HBase Map-only Row Delete

Question

First time writing a HBase mapreduce and I'm having trouble deleting rows in HBase (trying to run it as a map-only job). The job succeeds and is able to scan the HBase table and I'm able to get the correct rowkeys in the mapper read from HBase (verified through sysout). However, it seems like the call to Delete del = new Delete(row.get()) isn't actually doing anything.

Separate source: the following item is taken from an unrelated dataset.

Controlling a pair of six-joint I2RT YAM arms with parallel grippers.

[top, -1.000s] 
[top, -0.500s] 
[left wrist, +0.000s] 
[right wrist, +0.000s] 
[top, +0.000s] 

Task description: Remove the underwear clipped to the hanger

Below is the code I'm trying to run:

HBaseDelete.java

public class HBaseDelete { 
  public static void main(String[] args) throws Exception {

    Configuration config = HBaseConfiguration.create();
    Job job = new Job(config, "log_table");
    job.setJarByClass(HBaseDeleteMapper.class);     

    Scan scan = new Scan();
    scan.setCaching(500);        
    scan.setCacheBlocks(false);

    TableMapReduceUtil.initTableMapperJob("log_table", scan, HBaseDeleteMapper.class, null, null, job);

    job.setOutputFormatClass(NullOutputFormat.class);
    job.setNumReduceTasks(0);

    boolean b = job.waitForCompletion(true);
    if (!b) {
        throw new IOException("error with job!");
    }

  }
}

HBaseDeleteMapper.java

public class HBaseDeleteMapper extends TableMapper<ImmutableBytesWritable, Delete>{
  @Override
  public void map(ImmutableBytesWritable row, Result value, Context context) throws IOException, InterruptedException {
    Delete delete = new Delete(row.get());
    context.write(row, delete);
  }
}

Is there something missing to 'commit' the deletion?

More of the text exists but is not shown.